Le directeur général de Tereos, Philippe Labro, a présenté ses excuses le samedi 4 juillet après la polémique déclenchée par ses propos sur une supposée « consanguinité capitalistique » dans la filière canne-sucre à La Réunion.
Dans une déclaration écrite publiée le lendemain d'une interview accordée le vendredi 3 juillet, le dirigeant se dit « sincèrement désolé » que cette expression « ait pu heurter certains lecteurs ». « Ce n'était évidemment pas mon intention », écrit-il.
Philippe Labro précise que ses propos visaient à rappeler « l'importance de l'équilibre entre les différents membres de l'interprofession », qu'il présente comme l'un des fondements des avancées de la filière canne-sucre. À ses yeux, des participations croisées au capital entre les différents acteurs menaceraient leur indépendance et pourraient « affaiblir l'interprofession », fragilisant l'ensemble du secteur.
Ces clarifications interviennent après de nombreuses réactions indignées dans le monde agricole et politique réunionnais. Le député La France insoumise Perceval Gaillard avait notamment dénoncé des propos « insultants » envers les planteurs et, plus largement, envers La Réunion.
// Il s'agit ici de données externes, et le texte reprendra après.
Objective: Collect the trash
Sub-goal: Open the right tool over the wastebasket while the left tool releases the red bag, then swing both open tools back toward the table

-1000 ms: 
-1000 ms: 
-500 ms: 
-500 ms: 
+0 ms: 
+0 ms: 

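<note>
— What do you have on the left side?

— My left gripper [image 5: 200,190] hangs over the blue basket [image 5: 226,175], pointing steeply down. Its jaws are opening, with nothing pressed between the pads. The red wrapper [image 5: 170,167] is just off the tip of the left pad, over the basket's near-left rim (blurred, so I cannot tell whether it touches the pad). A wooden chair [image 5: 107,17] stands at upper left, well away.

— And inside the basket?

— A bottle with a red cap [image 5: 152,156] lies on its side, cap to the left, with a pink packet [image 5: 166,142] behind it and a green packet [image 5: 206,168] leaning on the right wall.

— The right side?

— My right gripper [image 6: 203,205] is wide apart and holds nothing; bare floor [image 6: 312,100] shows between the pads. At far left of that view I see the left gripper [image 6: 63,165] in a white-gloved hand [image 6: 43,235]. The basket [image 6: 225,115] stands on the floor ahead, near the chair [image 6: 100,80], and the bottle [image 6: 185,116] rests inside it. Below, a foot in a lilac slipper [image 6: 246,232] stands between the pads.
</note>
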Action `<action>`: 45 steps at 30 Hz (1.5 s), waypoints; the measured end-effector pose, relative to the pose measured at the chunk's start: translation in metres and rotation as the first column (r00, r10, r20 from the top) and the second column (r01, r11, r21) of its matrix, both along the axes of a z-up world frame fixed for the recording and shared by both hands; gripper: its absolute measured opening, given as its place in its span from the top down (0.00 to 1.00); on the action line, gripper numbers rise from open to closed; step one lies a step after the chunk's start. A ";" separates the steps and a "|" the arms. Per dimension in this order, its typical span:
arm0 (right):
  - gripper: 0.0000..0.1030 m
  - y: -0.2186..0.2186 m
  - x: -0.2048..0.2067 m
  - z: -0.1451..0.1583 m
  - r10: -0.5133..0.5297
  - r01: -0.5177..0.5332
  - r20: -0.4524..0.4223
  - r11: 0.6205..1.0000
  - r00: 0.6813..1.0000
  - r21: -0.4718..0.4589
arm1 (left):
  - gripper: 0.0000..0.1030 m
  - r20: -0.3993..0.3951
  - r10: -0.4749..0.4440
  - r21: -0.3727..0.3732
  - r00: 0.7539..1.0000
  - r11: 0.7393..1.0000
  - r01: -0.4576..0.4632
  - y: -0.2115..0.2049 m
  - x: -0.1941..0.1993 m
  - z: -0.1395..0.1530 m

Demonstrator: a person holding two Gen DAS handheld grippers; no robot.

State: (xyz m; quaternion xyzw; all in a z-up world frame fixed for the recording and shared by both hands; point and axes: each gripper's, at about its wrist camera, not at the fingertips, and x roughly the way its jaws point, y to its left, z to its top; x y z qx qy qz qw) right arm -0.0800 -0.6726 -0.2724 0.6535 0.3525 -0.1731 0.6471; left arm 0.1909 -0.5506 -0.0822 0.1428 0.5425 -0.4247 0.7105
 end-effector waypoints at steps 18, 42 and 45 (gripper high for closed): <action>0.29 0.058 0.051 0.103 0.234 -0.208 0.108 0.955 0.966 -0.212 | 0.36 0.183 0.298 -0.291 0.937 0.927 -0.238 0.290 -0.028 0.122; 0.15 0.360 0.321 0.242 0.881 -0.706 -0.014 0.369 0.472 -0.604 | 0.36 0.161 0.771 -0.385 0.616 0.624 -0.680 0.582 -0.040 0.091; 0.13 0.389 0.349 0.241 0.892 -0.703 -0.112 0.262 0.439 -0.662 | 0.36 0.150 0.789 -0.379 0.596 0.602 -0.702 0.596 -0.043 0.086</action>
La question de l'avenir des usines sucrières et d'une éventuelle reprise par des investisseurs locaux reste au cœur des débats. Plusieurs organisations de planteurs plaident depuis des mois pour une implication accrue des producteurs dans la gouvernance de la filière.


6 commentaires
@Patrick974, tu soulèves quelque chose d'intéressant. J'ai travaillé deux ans dans l'agroalimentaire en Bretagne avant de venir ici, et les questions de participations croisées dans des filières comme le lait ou les légumes bretons, c'est effectivement un sujet permanent. La différence, c'est qu'en Bretagne les coopératives ont une histoire d'indépendance construite sur plusieurs décennies, avec des agriculteurs qui détiennent réellement les outils de transformation. Ce que j'observe à La Réunion, c'est que cette demande d'implication des planteurs dans la gouvernance ressemble beaucoup à ce mouvement-là, mais dans un contexte insulaire où les rapports de force sont encore plus concentrés. Que le DG de Tereos réduise ça à un risque de « consanguinité », franchement, ça dit quelque chose sur la façon dont Paris regarde encore les territoires ultramarins.
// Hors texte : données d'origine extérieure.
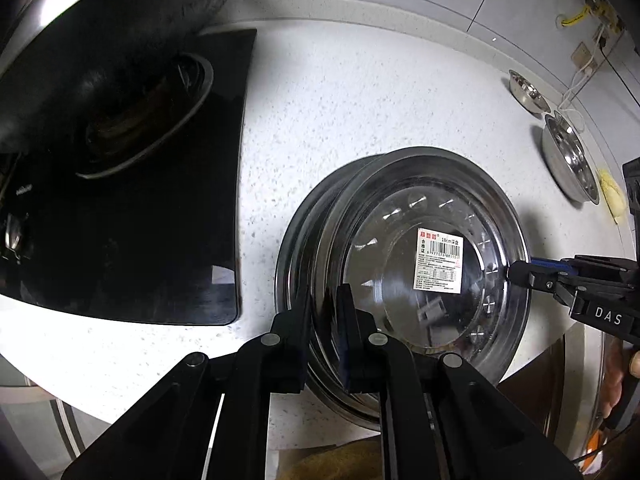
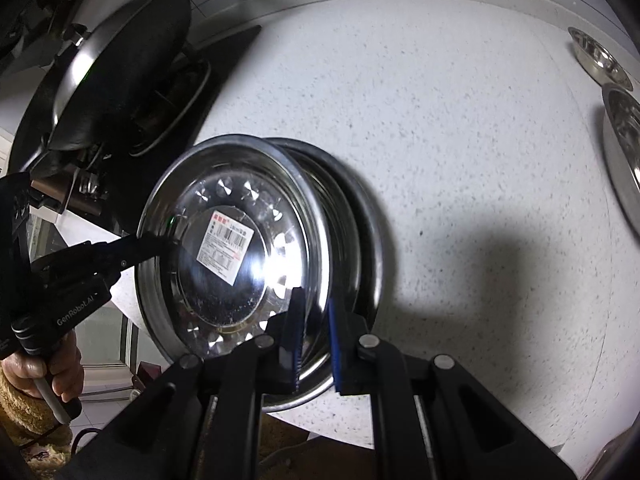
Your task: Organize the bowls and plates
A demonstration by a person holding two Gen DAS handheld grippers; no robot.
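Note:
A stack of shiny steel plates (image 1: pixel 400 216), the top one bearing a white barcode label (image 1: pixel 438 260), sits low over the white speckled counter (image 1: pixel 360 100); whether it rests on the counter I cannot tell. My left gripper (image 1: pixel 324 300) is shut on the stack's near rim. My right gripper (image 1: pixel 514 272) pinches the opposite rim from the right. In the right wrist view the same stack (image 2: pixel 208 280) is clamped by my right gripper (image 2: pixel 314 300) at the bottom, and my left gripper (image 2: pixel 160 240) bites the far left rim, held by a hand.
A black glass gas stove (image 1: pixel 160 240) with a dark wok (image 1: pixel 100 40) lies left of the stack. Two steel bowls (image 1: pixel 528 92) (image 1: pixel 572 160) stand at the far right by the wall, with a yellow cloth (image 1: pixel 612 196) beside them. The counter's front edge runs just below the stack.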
Ce qui me frappe, c'est que pendant qu'on débat de gouvernance et de participations croisées, les conditions des travailleurs de la filière, eux, n'ont pas été mentionnés une seule fois dans cette polémique. Dans une PME industrielle, quand un dirigeant sort ce genre d'expression et s'excuse le lendemain avec un communiqué bien cadré, les équipes RH savent que ça cache souvent une vision bien précise des rapports de force. Les mots choisis par un DG ne sont jamais vraiment anodins, même quand il dit que c'était maladroit.
Je me demande si ce genre de polémique est fréquent dans le secteur agricole ici, parce que venant de métropole je ne réalise pas forcément à quel point la filière canne-sucre est sensible à La Réunion. Nos hôtes nous ont expliqué que beaucoup de familles de planteurs vivent de ça depuis des générations, donc je comprends que ces mots aient choqué. Est-ce que quelqu'un pourrait expliquer concrètement ce que signifierait une reprise par des investisseurs locaux pour les petits planteurs au quotidien ?
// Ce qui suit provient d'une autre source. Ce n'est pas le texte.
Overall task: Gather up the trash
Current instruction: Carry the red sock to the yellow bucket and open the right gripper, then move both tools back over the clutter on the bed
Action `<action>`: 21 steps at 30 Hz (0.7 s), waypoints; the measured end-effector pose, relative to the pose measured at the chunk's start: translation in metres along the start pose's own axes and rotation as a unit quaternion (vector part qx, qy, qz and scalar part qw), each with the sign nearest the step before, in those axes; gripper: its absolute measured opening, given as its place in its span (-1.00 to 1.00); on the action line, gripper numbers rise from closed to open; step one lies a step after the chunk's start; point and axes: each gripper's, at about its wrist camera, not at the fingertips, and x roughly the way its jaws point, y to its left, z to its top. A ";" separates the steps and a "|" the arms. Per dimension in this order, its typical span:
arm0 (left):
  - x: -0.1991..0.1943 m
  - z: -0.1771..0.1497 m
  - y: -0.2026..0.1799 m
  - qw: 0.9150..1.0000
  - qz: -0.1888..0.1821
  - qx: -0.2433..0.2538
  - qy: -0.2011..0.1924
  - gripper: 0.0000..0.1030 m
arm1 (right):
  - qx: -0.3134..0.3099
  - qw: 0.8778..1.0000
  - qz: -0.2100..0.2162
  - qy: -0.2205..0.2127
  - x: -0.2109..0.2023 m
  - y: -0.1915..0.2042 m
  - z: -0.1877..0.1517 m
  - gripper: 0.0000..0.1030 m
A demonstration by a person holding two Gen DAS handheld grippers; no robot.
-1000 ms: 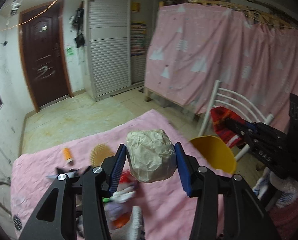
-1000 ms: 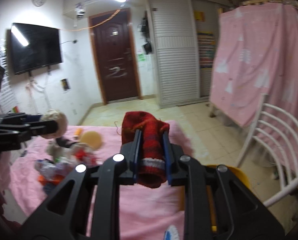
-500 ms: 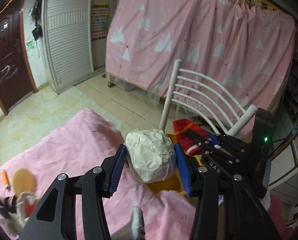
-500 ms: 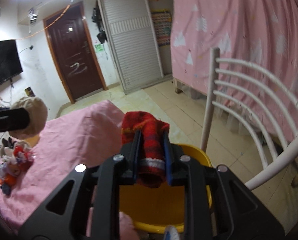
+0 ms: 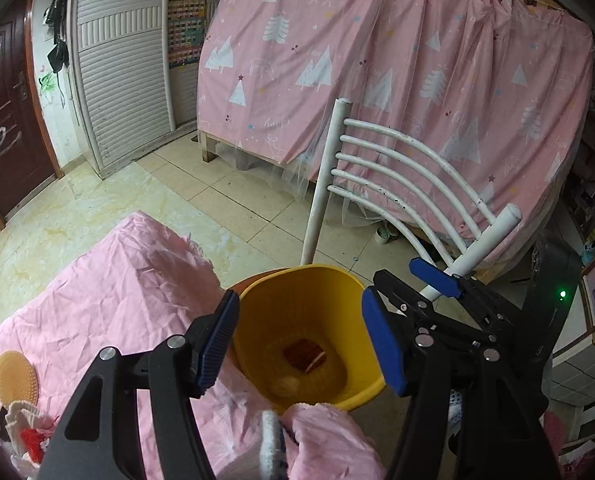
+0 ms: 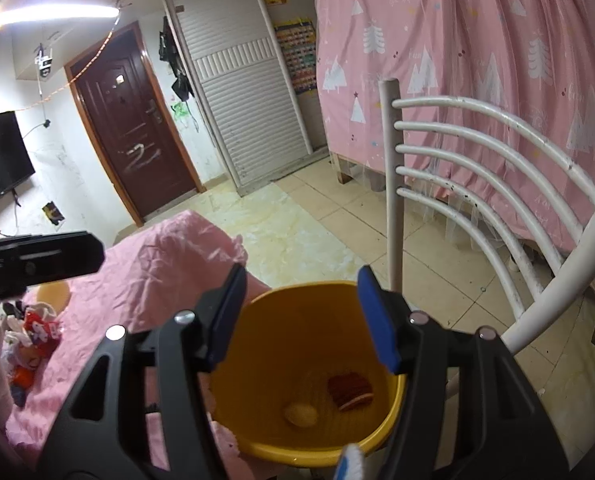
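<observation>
Both claws are hanging over the yellow bin [image 6: 257,432]: the left claw [image 5: 301,342] and the right claw [image 6: 303,314] are opening, nothing between their blue pads. The drop-off step looks finished; next, each would need to swing back to the pink-covered surface [image 5: 97,304] for the remaining litter pile [image 6: 29,340]. Inside the bin are lying a pale crumpled paper ball [image 6: 300,415] and a red knitted piece [image 6: 349,391], side by side on its ribbed bottom. Beyond are standing a white chair [image 5: 397,184] and a pink curtain [image 5: 377,60].
</observation>
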 end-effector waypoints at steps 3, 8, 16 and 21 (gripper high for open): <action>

Ce qui m'intéresse au fond, c'est moins l'expression maladroite que la question qu'elle cachait. Les participations croisées dans une filière, ça peut effectivement créer des conflits d'intérêts, c'est un vrai sujet de gouvernance. Mais quand un dirigeant venu de l'extérieur pose ce débat sans ménager les interlocuteurs locaux, il perd toute crédibilité pour le porter. La forme a tué le fond, et c'est dommage parce que la question de l'avenir des usines mérite une vraie discussion sans passions inutiles.
Des excuses écrites le lendemain, ça ne suffit pas vraiment.
Quand j'emmène des randonneurs voir les champs de canne dans les hauts de Cilaos ou de Salazie, ils me demandent toujours qui est derrière tout ça, qui fait vivre ces paysages. C'est des familles de planteurs depuis des générations. Comparer ça à une "consanguinité" dit beaucoup sur comment certains dirigeants voient notre péi-la, de très loin.